Stark and penetrating, Joyce Carol Oates’s latest novel is a vivid exploration of race, psychological trauma, class warfare, grief, and eventual healing, as well as an intimate family novel in the tradition of the author’s bestselling We Were the Mulvaneys.
PUBLISHERS WEEKLY
Oates's quintessential examination of grief (after Pursuit) draws on the closing lines of Walt Whitman's "A Clear Midnight," which reverberate and reappear throughout this weighty chronicle of a family's reckoning with the death of a father and husband. John Earle "Whitey" McClaren, the 67-year-old "lynchpin" of a Hudson, N.Y., family, and longtime mayor of a nearby town, is tased, beaten, and suffers a stroke after he intervenes during an incident of police brutality against Azim Murthy, a stranger to Whitey whom he registers as a "dark-skinned young man." Oates's dispassionate description of the scene peels back the layers of fear and assumption that led the police to treat Azim and Whitey so brutally, retelling the events from Azim's point of view.
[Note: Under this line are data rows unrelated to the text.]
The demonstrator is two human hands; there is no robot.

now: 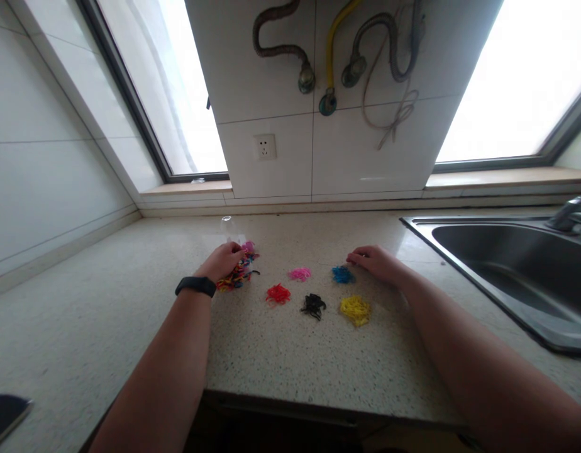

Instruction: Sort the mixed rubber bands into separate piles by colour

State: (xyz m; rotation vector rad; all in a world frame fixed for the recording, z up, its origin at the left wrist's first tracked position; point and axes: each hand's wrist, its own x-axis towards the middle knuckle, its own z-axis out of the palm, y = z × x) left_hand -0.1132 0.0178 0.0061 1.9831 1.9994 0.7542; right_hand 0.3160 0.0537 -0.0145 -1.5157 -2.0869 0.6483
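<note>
My left hand (226, 260), with a dark band on its wrist, rests against a mixed heap of colourful small rubber bands (234, 278). Its fingers are curled together at the heap's upper edge, and what they pinch is hidden. Beyond the blue rubber bands (343, 274), to their upper right, my right hand (371, 260) hovers low with thumb and fingertips pressed together; anything between them is too small to make out. Separate little piles lie between the hands: pink rubber bands (300, 274), red rubber bands (278, 294), black rubber bands (314, 306) and yellow rubber bands (355, 310).
A clear cup (227, 228) stands behind my left hand. To the right, a steel sink (453, 277) with a faucet (573, 211) is set into the speckled counter (271, 358). A dark flat object (7, 415) lies at lower left. Pipes and a socket (265, 146) are on the tiled wall.
</note>
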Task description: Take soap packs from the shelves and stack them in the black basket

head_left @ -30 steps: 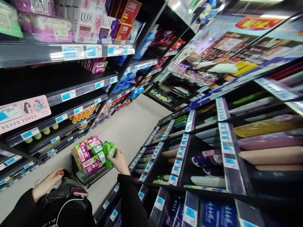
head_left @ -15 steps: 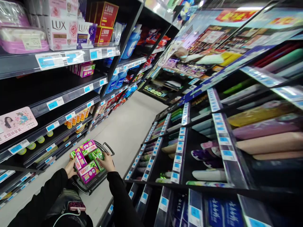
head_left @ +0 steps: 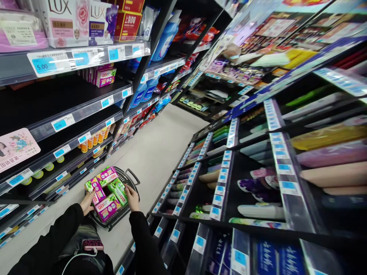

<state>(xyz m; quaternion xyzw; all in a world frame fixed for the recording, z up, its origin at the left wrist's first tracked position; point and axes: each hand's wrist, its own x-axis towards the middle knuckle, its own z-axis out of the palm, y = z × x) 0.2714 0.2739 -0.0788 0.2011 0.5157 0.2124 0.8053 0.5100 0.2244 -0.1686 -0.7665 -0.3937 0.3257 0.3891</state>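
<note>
Low in the aisle is a black shopping basket [head_left: 130, 179] holding several boxed soap packs. My left hand [head_left: 86, 203] is closed at the near left end of a purple-and-green soap pack [head_left: 97, 191], fingers partly hidden by it. On the basket's right side, my right hand [head_left: 132, 197] pinches the outer edge of a green soap pack [head_left: 118, 192], which lies among the purple ones. Another purple soap pack [head_left: 106, 208] lies nearest me, and a further purple soap pack [head_left: 107, 176] lies at the far side.
Shelves [head_left: 86, 101] on the left carry LUX soap boxes [head_left: 69, 25], blue bottles [head_left: 166, 40] and small purple boxes [head_left: 105, 76]. Right-hand racks [head_left: 223, 179] hold rolled or folded goods. Pale floor [head_left: 160, 137] runs between them. A phone [head_left: 93, 245] with a white cable rests by my lap.
The green pack has turned and settled flatter among the purple packs, its label now showing. My right hand has shifted slightly to its outer edge. The view has moved a little.
</note>
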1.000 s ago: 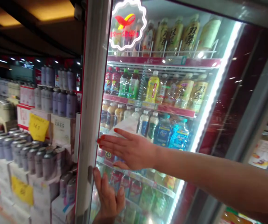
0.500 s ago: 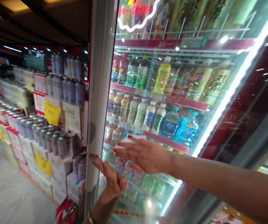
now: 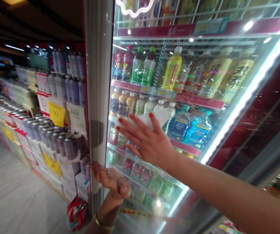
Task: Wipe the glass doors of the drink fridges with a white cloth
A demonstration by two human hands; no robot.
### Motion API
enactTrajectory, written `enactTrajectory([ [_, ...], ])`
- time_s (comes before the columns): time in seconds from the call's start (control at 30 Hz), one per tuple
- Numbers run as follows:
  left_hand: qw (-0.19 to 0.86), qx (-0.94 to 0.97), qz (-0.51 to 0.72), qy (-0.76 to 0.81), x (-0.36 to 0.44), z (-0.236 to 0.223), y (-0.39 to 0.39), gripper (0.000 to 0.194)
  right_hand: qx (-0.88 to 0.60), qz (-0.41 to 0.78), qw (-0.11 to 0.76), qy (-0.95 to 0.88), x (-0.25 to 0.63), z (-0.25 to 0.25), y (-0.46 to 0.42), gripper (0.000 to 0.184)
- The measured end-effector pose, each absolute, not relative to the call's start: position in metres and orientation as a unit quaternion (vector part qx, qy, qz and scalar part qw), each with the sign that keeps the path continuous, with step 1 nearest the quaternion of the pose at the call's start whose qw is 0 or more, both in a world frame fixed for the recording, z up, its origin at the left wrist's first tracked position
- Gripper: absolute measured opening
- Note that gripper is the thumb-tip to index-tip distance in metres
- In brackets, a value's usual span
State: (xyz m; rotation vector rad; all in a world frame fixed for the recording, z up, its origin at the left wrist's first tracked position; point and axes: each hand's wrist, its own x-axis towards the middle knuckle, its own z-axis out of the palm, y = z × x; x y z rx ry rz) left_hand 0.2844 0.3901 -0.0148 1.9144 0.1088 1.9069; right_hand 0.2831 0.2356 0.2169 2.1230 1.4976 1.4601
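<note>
My right hand [image 3: 152, 143] reaches in from the right with its fingers spread. It holds a white cloth [image 3: 161, 117], or a paper wipe, under it against the glass door of a lit drinks cooler. Part of the cloth shows above the fingers; the rest is hidden. Lower left, my left hand [image 3: 114, 183] is at the door's grey frame [image 3: 97, 97], palm turned upward. Its fingers stretch leftward over the frame, half bent and holding no loose object. A gold bracelet [image 3: 103, 224] circles the left wrist.
Behind the glass stand rows of bottles, among them a yellow bottle [image 3: 172, 70] and blue bottles [image 3: 198, 130]. Left of the cooler are stacked cartons topped with cans [image 3: 70, 146] and yellow price signs [image 3: 57, 112]. A red patterned bundle [image 3: 76, 213] lies on the floor.
My right hand has moved up the glass with the white cloth, its fingers more spread. My left hand stays by the frame, its fingers now stretched further leftward. The view has shifted slightly.
</note>
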Motion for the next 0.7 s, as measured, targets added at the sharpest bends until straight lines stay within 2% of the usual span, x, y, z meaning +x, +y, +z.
enactTrajectory([
  [0.07,0.223,0.641,0.734,0.029,0.280,-0.007,0.388,0.082,0.729,0.529,0.004,0.434,0.280,0.222,0.242,0.069],
  [0.1,0.227,0.632,0.741,0.014,0.276,-0.002,0.388,0.079,0.717,0.541,0.001,0.440,0.278,0.214,0.245,0.070],
  [0.2,0.232,0.651,0.720,-0.062,0.259,0.017,0.394,0.072,0.658,0.528,0.098,0.529,0.276,0.166,0.228,0.064],
  [0.27,0.188,0.687,0.691,-0.120,0.252,0.033,0.397,0.077,0.675,0.527,0.132,0.500,0.280,0.141,0.184,0.063],
  [0.33,0.125,0.731,0.657,-0.134,0.249,0.049,0.396,0.088,0.735,0.578,0.067,0.349,0.285,0.142,0.123,0.065],
  [0.43,0.094,0.772,0.623,-0.089,0.246,0.062,0.388,0.097,0.747,0.652,-0.116,0.059,0.292,0.173,0.058,0.066],
  [0.53,0.111,0.788,0.602,-0.070,0.241,0.065,0.387,0.096,0.727,0.655,-0.202,-0.049,0.288,0.167,0.077,0.068],
  [0.6,0.142,0.813,0.562,-0.056,0.237,0.066,0.391,0.092,0.754,0.635,-0.164,0.047,0.276,0.130,0.121,0.070],
  [0.7,0.213,0.846,0.488,-0.010,0.233,0.072,0.395,0.084,0.747,0.593,-0.034,0.299,0.262,0.062,0.158,0.068],
])
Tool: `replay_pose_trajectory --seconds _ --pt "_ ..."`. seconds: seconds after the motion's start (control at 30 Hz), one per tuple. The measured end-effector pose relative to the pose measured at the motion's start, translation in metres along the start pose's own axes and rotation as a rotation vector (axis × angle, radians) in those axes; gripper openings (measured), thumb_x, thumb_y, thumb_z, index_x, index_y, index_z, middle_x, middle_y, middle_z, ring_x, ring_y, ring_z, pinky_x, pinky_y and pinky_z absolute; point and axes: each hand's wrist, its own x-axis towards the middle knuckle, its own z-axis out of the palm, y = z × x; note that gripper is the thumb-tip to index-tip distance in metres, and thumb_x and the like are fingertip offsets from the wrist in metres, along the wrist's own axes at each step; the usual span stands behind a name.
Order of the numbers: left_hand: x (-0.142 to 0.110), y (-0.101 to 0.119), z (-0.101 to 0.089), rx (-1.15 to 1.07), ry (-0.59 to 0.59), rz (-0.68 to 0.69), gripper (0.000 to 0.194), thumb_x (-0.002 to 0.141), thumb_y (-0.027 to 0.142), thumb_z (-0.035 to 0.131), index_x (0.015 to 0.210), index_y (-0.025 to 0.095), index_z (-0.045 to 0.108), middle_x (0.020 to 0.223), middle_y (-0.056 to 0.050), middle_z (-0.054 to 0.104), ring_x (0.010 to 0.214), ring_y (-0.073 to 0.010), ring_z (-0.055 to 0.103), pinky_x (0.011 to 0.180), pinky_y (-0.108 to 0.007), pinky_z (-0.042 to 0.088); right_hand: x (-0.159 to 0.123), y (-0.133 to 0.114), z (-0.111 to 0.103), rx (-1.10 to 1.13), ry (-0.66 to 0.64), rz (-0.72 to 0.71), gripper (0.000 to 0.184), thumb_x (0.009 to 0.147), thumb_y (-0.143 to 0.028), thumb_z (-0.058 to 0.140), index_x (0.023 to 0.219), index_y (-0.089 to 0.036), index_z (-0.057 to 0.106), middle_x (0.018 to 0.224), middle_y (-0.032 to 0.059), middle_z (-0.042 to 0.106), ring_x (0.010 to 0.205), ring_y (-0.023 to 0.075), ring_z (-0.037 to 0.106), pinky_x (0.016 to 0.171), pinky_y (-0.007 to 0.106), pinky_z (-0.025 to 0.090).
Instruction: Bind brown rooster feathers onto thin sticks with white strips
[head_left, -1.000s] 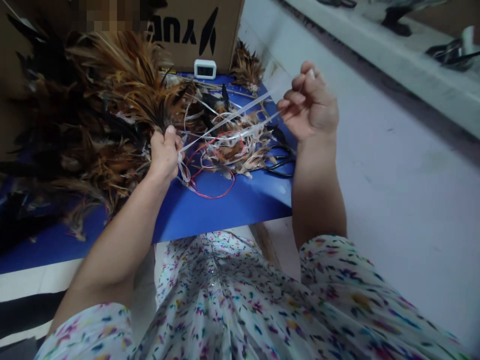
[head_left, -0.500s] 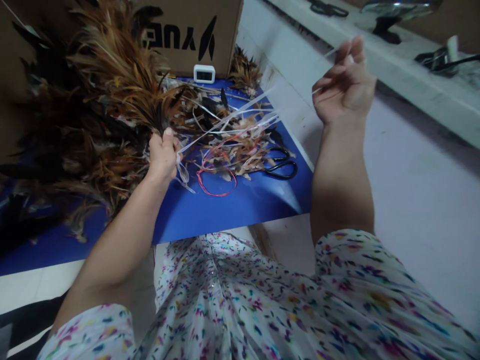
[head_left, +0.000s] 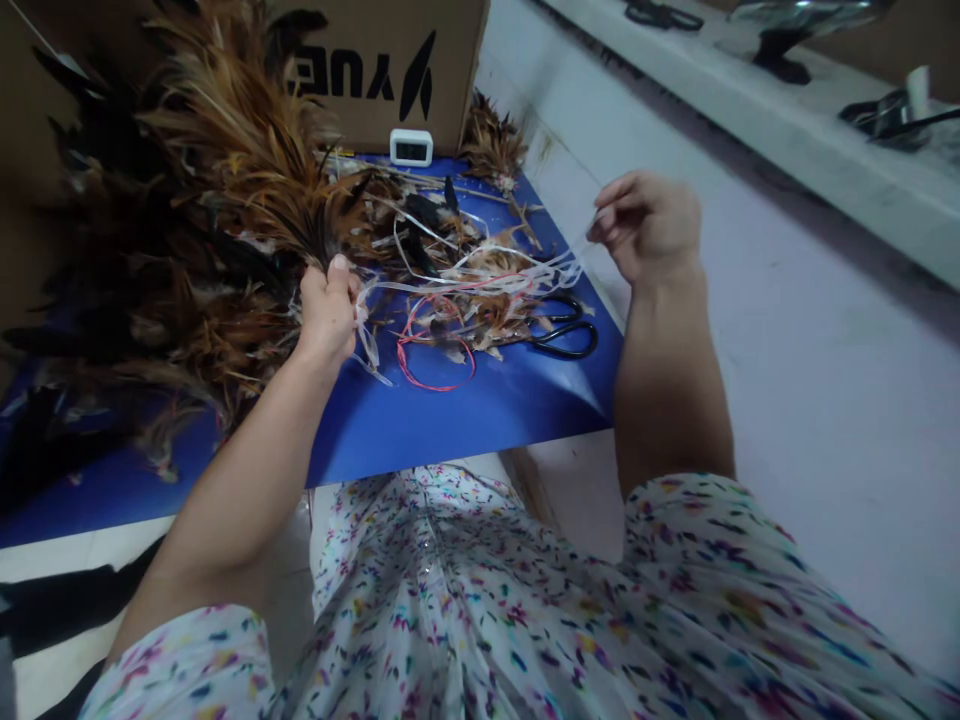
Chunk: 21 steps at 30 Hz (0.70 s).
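My left hand is closed around the base of a bundle of brown and black feathers, which fans up and away from me. White plastic string runs from that fist rightward over the table, and a short tail of it hangs below the hand. My right hand is raised at the table's right side, fingertips pinched on the string's thin strands. Beneath the strands lie a loop of red string, loose feathers and scissors with black handles, whose blades are hidden.
More feathers heap on the left of the blue table. A printed cardboard box stands behind a small white digital display. Along the right runs a wall with a ledge holding several objects.
My right hand has come down and inward from higher at the right. The white string has gone from taut to slacker and lower. My left hand stays on the feather bundle.
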Motion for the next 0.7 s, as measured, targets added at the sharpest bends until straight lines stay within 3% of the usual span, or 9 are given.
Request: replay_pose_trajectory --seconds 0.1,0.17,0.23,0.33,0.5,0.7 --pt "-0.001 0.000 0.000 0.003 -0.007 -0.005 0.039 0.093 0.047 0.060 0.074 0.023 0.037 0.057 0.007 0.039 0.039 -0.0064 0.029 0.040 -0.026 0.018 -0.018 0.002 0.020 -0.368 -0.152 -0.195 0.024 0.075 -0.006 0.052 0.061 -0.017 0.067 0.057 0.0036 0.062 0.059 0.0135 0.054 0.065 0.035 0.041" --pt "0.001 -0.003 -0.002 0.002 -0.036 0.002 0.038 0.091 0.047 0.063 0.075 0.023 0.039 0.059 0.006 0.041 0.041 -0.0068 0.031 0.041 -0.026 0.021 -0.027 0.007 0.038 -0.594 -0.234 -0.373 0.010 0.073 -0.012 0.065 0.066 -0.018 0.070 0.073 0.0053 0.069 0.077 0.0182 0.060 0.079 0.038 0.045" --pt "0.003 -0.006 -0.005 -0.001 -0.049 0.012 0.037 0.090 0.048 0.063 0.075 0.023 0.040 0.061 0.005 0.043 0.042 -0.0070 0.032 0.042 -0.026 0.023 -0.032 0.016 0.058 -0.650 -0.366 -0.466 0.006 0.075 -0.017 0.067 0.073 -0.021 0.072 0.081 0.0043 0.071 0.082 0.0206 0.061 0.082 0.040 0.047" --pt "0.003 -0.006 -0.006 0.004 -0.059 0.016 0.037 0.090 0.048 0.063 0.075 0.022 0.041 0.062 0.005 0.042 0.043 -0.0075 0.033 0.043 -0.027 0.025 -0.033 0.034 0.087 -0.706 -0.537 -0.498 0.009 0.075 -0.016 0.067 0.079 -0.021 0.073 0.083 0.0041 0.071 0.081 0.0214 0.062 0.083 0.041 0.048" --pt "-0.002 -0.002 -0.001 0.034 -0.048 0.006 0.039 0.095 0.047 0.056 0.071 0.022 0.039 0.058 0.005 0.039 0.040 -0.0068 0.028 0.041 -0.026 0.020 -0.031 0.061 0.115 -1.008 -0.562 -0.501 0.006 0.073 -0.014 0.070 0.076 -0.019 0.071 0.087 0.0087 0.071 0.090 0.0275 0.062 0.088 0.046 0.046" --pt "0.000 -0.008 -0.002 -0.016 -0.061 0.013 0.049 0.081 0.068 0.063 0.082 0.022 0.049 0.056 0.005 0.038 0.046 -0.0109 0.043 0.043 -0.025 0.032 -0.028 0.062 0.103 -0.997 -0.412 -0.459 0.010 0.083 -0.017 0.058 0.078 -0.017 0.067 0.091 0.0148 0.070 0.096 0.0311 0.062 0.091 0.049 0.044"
After Whitey dies, Jessalyn, his 61-year old widow, and their five squabbling children struggle to pick up the pieces. While Jessalyn casts about in semi-coherence "stumbling through the illogic of a primitive philosopher just discovering quasi-paradoxes of being, existence, nothingness and the (limited) capacity of language to express these" her children fear she is approaching a nervous breakdown. More concerning to them is the presence of Hugo Martinez, a mustachioed 59-year-old poet and their mother's new suitor, who recites the Whitman poem during an awkward Thanksgiving dinner, and whom they fear will jeopardize their inheritance even as his presence has a life-affirming affect on their mother. With precise, authoritative prose that reads like an inquest written by a poet ("death makes of all that is familiar, unfamiliar"), Oates keep the reader engaged throughout the sprawling narrative. This is a significant and admirable entry in the Oates canon.
Customer Reviews
Mesmerizing!
This is an utterly engrossing and captivating story - beautifully written.